When a line in the material contains the word "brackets", copy it.
^^^^^^^^^^^^^^^^
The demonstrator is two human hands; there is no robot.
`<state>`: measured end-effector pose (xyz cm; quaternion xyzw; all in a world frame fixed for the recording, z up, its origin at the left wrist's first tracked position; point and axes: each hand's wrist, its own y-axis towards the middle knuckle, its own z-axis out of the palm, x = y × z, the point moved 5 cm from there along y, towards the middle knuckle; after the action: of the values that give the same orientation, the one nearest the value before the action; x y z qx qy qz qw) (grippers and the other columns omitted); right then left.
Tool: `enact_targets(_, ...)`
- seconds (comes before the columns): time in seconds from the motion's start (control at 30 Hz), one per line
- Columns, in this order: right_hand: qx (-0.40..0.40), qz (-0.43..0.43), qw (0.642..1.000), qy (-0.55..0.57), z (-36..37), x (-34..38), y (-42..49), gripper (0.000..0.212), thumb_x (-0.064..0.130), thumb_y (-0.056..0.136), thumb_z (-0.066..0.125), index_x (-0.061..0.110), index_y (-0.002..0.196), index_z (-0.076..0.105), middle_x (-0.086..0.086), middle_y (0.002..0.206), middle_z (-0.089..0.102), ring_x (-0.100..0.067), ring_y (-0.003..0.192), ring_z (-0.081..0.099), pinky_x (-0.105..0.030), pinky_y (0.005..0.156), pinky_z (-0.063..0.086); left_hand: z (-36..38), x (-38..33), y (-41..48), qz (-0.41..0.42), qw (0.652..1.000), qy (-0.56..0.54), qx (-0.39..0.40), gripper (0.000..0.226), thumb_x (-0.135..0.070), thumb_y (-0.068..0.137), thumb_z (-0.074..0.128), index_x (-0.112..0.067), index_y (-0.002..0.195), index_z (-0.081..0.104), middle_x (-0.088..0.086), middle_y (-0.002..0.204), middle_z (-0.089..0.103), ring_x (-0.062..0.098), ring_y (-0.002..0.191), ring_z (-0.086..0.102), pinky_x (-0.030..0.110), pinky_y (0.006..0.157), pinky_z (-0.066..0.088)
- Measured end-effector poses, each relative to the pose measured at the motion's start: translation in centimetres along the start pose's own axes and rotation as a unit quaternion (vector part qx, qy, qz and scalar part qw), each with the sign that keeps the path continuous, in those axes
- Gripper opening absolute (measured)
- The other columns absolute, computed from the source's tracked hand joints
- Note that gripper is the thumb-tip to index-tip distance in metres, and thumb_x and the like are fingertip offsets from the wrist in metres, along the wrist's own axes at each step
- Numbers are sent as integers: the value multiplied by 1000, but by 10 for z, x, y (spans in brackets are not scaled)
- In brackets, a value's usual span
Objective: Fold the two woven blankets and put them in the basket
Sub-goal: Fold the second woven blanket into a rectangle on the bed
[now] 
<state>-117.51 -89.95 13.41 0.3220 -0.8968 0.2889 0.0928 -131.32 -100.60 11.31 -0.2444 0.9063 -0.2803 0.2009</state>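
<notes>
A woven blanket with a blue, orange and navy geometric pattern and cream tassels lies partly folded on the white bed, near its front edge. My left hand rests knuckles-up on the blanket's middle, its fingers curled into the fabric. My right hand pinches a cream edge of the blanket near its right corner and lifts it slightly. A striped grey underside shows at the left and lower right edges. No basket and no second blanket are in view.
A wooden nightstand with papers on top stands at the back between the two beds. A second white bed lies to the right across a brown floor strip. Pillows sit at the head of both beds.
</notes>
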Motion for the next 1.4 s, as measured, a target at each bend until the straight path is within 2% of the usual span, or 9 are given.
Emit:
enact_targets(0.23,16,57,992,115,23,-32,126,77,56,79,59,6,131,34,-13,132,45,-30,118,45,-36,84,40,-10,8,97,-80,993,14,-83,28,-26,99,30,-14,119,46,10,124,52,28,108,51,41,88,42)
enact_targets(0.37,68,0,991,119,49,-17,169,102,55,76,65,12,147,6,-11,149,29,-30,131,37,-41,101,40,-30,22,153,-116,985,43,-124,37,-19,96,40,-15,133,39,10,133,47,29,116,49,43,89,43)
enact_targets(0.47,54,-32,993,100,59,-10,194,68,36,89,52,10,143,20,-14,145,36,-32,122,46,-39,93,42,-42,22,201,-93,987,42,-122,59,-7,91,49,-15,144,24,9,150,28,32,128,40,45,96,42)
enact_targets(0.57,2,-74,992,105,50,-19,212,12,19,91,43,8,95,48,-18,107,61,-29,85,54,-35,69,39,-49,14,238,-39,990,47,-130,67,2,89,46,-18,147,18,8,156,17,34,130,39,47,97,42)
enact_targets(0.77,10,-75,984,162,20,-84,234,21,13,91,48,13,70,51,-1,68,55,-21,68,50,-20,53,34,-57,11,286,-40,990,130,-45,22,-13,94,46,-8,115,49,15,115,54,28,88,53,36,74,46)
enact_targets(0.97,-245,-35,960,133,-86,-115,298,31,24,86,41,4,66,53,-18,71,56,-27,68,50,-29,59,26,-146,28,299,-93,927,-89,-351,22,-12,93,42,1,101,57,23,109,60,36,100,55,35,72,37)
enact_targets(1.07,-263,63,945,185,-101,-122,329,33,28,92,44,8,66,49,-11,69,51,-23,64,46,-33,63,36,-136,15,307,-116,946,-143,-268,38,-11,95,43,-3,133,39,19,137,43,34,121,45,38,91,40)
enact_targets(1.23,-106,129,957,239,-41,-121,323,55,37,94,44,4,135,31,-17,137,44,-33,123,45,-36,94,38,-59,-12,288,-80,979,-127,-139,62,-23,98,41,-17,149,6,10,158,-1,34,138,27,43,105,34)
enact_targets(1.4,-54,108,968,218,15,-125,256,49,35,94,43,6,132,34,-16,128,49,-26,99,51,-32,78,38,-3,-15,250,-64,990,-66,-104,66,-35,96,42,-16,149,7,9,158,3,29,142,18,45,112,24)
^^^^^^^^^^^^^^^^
■ **ANSWER SPACE**
- Numbers are sent as integers: the value multiplied by 1000, but by 10 for z, x, y (spans in brackets are not scaled)
- In brackets, a value's usual span

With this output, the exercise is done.